From the "X-Men Evolution" universe, beginning after the end of the first season.

 

Chapter 40:  You're new here, aren't you?

Suddenly I was out of contact.  I looked around in near-total confusion.  There ahead of me, on the bed, was the nearly comatose form of Bolivar Trask.  Beside me was my 'handler', who had just pulled me away.  And the screams were coming from my own throat.

Normally, draining someone isn't so painful.  Hell, I'd sucked out Scott.  That had been almost nice, finally touching him, even if it was just for a few seconds.  Even draining that psycho-punk Bo hadn't been too bad, pain-wise.  Having him in my head – that was enough to make you puke.

But this – it was like having my mind sieved through a half-micron filter, then jammed back together like a head full of slam dancers.  Even now, it was like having double vision, double hearing, double feeling.

Some woman jerked at my arm.  "You got him?  Did you do your mind-reading thing?"

Trask?  Oh, right.  Yeah, he was there on the side, not causing too much trouble.  Belatedly, I nodded back to the woman.

"You've got his programming stuff?  You'll be good for the next few hours?"

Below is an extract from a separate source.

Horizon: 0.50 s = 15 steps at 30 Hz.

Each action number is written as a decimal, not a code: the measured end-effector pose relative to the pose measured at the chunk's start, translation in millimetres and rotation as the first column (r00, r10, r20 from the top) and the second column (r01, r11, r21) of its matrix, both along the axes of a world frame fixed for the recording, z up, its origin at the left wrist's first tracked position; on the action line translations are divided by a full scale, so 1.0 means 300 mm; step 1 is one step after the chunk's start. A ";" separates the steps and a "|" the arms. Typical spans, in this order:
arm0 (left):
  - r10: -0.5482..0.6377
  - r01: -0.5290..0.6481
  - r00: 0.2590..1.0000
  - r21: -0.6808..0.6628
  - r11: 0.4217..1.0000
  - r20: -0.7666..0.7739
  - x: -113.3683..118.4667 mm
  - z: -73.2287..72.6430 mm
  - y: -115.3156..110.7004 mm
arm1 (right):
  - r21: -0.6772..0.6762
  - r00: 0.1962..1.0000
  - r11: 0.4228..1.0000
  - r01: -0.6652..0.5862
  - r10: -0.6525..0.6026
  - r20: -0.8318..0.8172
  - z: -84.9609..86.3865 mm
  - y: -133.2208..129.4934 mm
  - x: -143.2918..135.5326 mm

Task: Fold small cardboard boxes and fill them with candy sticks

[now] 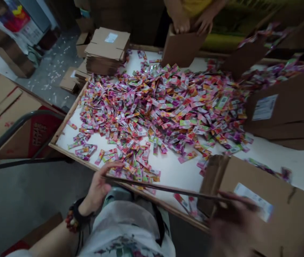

I tried to focus.  "Yeah, Ah believe that would be an accurate summation."  Why was I talking like that – like those.  My head hurt.

She moved forward, my collar in her hand.

I had to focus if I wanted this to work.  "No way," I said, pointing at the collar.  "You put that on me and Ah'll probably lose him.  You willing to risk it?"

Still holding my arm, she pulled me out of the bedroom.  Behind us, I noticed another one of the commandos arranging Trask's body in the bed and tucking the covers around him, as if he was sleeping normally.

My handler hauled us up in front of the top commando.  "She's got him, Major.  I'm taking her up."

"Roger that.  Three – give the butler an extra dose.  I want him waking up last, but a little before the target."

We still had our breathing masks on, but one of the commandos was moving toward the butler with a different kind of mask.  It looked like an anesthesiologist's breather, with a small gas canister attached.  If I could touch the gas, I could analyze it, and maybe synthesize it later.  I pretended to stumble (which didn't require much acting) and let myself fall into the commando that he'd just called "Three."

"Watch it, you idiot!"

For a moment, my fingers curled around the breather, feeling for the gas.  I used that strange faculty, trying to analyze the gas the way I'd analyzed skunk musk, so long ago with Duncan.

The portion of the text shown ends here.